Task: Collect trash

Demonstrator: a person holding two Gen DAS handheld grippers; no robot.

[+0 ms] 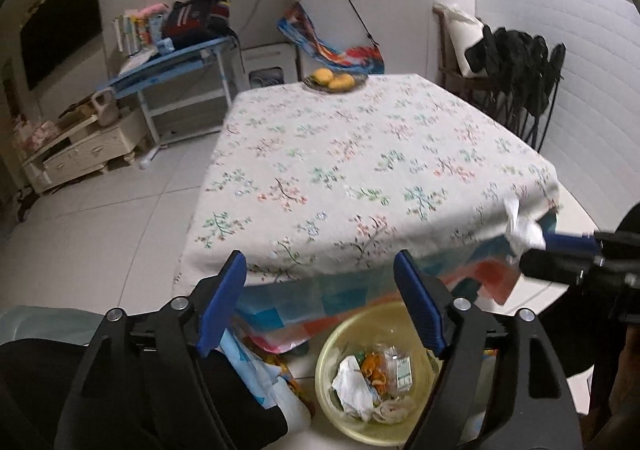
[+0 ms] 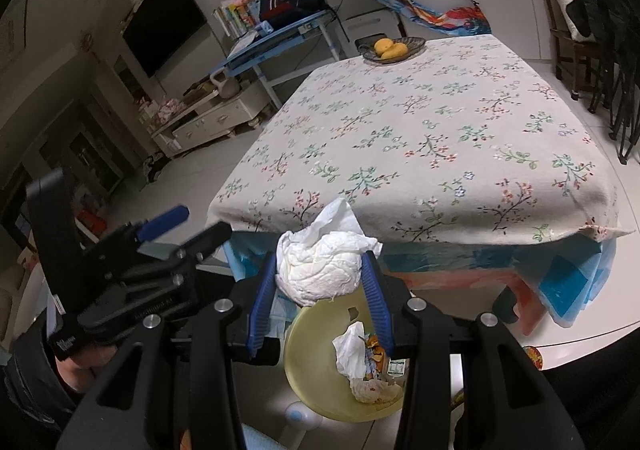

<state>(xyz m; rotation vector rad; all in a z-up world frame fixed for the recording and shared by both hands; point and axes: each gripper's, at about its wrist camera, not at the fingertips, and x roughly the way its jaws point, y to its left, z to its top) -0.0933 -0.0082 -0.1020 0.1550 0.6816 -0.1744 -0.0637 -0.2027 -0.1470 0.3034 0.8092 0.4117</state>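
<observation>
The right gripper (image 2: 320, 282) holds a crumpled white tissue wad (image 2: 320, 262) pinched between its blue pads, the jaws narrowed onto it. The wad hangs just past the near edge of the table (image 2: 420, 138), over the far rim of a yellow bin (image 2: 304, 350) that stands on the floor below. Inside the bin lie another white tissue, orange scraps and a clear wrapper.

The left gripper (image 1: 320, 290) stands with its jaws wide and nothing between them. It points down over the same near table edge, with the yellow bin (image 1: 332, 354) showing between and below its fingers. From the right wrist view it sits to the left of the right one, near but apart from it.

The floral tablecloth (image 1: 360, 154) hangs over the near edge, and a coloured plastic sheet (image 1: 304, 302) droops below it towards the bin. The tabletop is bare of trash; only a dish of yellow fruit (image 1: 334, 80) sits at the far edge.

On the table's left side there is open tiled floor (image 1: 100, 218) running back to a low white cabinet (image 1: 84, 154) and a blue desk (image 1: 172, 66) piled with books and a bag. On the right, dark folding chairs (image 1: 528, 74) stand against the wall, with a narrower strip of floor between them and the table. Close beside the bin, a patterned bag (image 1: 260, 370) crowds the floor on its left.
</observation>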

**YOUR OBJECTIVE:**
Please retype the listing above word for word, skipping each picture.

**TASK SOLUTION:**
Task: Collect trash

Demonstrator: a person holding two Gen DAS handheld grippers; no robot.

[+0 ms] 
[+0 ms] 

<state>(xyz m; rotation vector rad; all in a z-up world frame fixed for the recording and shared by both hands; point and axes: each gripper's, at about its wrist camera, not at the fingertips, and x roughly the way its jaws point, y to its left, z to its top) -0.0933 -0.0082 -0.1020 0.1550 0.6816 -0.1744 -0.0637 -0.2027 -0.1470 0.3034 0.8092 0.4117</state>
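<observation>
The right gripper (image 2: 320, 282) holds a crumpled white tissue wad (image 2: 320, 262) pinched between its blue pads, the jaws narrowed onto it. The wad hangs just past the near edge of the table (image 2: 420, 138), over the far rim of a yellow bin (image 2: 304, 350) that stands on the floor below. Inside the bin lie another white tissue, orange scraps and a clear wrapper.

The left gripper (image 1: 320, 290) stands with its jaws wide and nothing between them. It points down over the same near table edge, with the yellow bin (image 1: 332, 354) showing between and below its fingers. From the right wrist view it sits to the left of the right one, near but apart from it.

The floral tablecloth (image 1: 360, 154) hangs over the near edge, and a coloured plastic sheet (image 1: 304, 302) droops below it towards the bin. The tabletop is bare of trash; only a dish of yellow fruit (image 1: 334, 80) sits at the far edge.

On the table's left side there is open tiled floor (image 1: 100, 218) running back to a low white cabinet (image 1: 84, 154) and a blue desk (image 1: 172, 66) piled with books and a bag. On the right, dark folding chairs (image 1: 528, 74) stand against the wall, with a narrower strip of floor between them and the table. Close beside the bin, a patterned bag (image 1: 260, 370) crowds the floor on its left.
</observation>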

The complete output has now been given.